3.     MANASBAL LAKE

  • News: Manasbal Lake restored after 33 years for NCC Naval Wing training camp.
  • About Manasbal Lake:
    • Manasbal Lake is a freshwater lake located in Safapora area of Ganderbal District in Jammu and Kashmir, India.
    • The name Manasbal is said to be a derivative of Manasarovar.
    • Lake is encircled by four villages viz., Jarokbal, Kondabal, Nesbal (also called Kiln place, is situated on the north-eastern side of the lake) and Gratbal.
    • The large growth of lotus (Nelumbo nucifera) at the periphery of the lake (blooms during July and August) adds to the beauty of the clear waters of the lake.
    • The Mughal garden, called the Jaroka Bagh, (meaning bay window) built by Nur Jahan overlooks the lake.
    • The lake is a good place for birdwatching as it is one of the largest natural stamping grounds of Aquatic birds in Kashmir and has the sobriquet of “supreme gem of all Kashmir Lakes”.

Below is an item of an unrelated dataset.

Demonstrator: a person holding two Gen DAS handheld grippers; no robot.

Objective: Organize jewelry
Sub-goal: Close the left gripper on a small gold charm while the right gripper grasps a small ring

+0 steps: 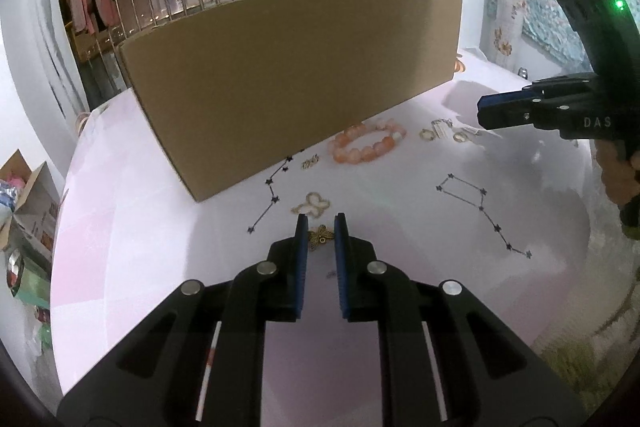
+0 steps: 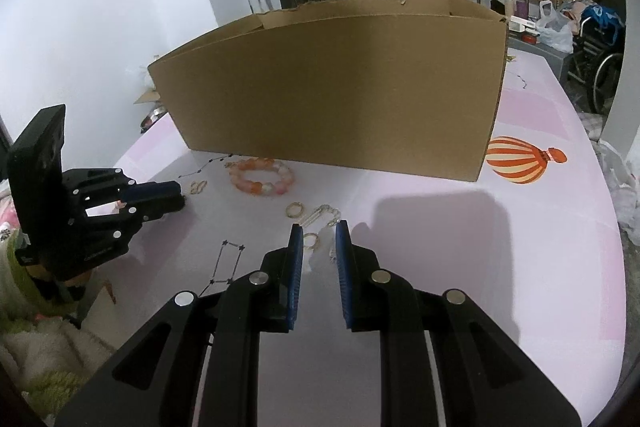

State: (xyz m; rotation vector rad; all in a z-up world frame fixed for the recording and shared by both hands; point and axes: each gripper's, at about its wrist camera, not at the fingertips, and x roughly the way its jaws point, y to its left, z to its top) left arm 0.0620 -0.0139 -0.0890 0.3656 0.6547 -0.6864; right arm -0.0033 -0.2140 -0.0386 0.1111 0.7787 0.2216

4.     HOYSALESHWARA TEMPLE

  • News: With the UNESCO team scheduled to visit Halebid on September 14, the Hoysaleshwara temple and surrounding areas are being spruced up by Gram Panchayat (GP) officials.
  • About Hoysaleshwara Temple:
    • Hoysaleswara temple, also referred simply as the Halebidu temple, is a 12th-century Hindu temple dedicated to Lord Shiva.
    • It is the largest monument in Halebidu, a town in the state of Karnataka, India and the former capital of the Hoysala Empire.
    • The temple was built on the banks of a large man-made lake, and sponsored by King Vishnuvardhana of the Hoysala Empire.
    • Its construction started around 1121 CE and was complete in 1160 CE.
    • During the early 14th century, Halebidu was twice sacked and plundered by the Muslim armies of the Delhi Sultanate from northern India, and the temple and the capital fell into a state of ruin and neglect.
    • It is 30 kilometres (19 mi) from Hassan city and about 210 kilometres (130 mi) from Bengaluru.
    • The Hoysaleswara temple is a Shaivism tradition monument, yet reverentially includes many themes from Vaishnavism and Shaktism tradition of Hinduism, as well as images from Jainism.
    • The Hoysaleswara temple is a twin-temple dedicated to Hoysaleswara and Santaleswara Shiva lingas, named after the masculine and feminine aspects, both equal and joined at their transept.
    • It has two Nandi shrines outside, where each seated Nandi face the respective Shiva linga inside.
    • The temple includes a smaller sanctum for the Hindu Sun god Surya.